Task instructions: Your task is to copy every line of this material exactly.

=== Section Start ===

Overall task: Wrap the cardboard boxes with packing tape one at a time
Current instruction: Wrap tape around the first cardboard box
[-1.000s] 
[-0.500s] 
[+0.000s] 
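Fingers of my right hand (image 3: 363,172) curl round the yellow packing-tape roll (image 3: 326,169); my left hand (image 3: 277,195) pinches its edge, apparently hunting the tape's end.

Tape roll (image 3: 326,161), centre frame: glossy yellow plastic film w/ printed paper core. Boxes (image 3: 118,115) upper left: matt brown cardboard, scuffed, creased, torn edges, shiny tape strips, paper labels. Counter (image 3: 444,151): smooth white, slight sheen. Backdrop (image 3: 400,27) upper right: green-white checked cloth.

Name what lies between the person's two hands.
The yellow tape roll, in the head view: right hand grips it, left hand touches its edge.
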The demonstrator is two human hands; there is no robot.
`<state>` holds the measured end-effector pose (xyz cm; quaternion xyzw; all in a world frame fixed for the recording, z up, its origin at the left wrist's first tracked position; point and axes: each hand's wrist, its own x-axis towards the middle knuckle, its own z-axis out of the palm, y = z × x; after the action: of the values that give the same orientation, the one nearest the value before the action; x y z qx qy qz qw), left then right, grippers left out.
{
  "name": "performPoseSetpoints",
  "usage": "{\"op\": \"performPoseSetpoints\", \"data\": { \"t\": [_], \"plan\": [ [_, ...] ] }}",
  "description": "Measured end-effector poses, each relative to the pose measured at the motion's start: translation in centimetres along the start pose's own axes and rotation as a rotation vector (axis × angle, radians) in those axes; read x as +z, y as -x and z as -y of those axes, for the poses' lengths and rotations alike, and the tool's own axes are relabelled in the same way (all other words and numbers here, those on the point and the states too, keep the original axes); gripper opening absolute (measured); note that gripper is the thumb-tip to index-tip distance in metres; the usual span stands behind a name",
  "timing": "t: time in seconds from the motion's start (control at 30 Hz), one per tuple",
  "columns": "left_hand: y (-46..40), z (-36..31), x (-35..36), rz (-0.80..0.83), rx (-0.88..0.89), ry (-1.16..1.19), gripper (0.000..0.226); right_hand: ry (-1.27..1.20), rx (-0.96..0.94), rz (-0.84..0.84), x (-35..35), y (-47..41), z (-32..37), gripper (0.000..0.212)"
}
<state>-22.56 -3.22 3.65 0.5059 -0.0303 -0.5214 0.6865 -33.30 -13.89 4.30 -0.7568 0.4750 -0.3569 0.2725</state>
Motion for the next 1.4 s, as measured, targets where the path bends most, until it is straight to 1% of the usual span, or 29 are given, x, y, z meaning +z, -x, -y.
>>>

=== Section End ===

Task answer:
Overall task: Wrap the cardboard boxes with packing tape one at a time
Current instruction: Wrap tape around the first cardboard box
[-1.000s] 
[-0.500s] 
[+0.000s] 
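Fingers of my right hand (image 3: 363,172) curl round the yellow packing-tape roll (image 3: 326,169); my left hand (image 3: 277,195) pinches its edge, apparently hunting the tape's end.

Tape roll (image 3: 326,161), centre frame: glossy yellow plastic film w/ printed paper core. Boxes (image 3: 118,115) upper left: matt brown cardboard, scuffed, creased, torn edges, shiny tape strips, paper labels. Counter (image 3: 444,151): smooth white, slight sheen. Backdrop (image 3: 400,27) upper right: green-white checked cloth.

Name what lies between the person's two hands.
The yellow tape roll, in the head view: right hand grips it, left hand touches its edge.
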The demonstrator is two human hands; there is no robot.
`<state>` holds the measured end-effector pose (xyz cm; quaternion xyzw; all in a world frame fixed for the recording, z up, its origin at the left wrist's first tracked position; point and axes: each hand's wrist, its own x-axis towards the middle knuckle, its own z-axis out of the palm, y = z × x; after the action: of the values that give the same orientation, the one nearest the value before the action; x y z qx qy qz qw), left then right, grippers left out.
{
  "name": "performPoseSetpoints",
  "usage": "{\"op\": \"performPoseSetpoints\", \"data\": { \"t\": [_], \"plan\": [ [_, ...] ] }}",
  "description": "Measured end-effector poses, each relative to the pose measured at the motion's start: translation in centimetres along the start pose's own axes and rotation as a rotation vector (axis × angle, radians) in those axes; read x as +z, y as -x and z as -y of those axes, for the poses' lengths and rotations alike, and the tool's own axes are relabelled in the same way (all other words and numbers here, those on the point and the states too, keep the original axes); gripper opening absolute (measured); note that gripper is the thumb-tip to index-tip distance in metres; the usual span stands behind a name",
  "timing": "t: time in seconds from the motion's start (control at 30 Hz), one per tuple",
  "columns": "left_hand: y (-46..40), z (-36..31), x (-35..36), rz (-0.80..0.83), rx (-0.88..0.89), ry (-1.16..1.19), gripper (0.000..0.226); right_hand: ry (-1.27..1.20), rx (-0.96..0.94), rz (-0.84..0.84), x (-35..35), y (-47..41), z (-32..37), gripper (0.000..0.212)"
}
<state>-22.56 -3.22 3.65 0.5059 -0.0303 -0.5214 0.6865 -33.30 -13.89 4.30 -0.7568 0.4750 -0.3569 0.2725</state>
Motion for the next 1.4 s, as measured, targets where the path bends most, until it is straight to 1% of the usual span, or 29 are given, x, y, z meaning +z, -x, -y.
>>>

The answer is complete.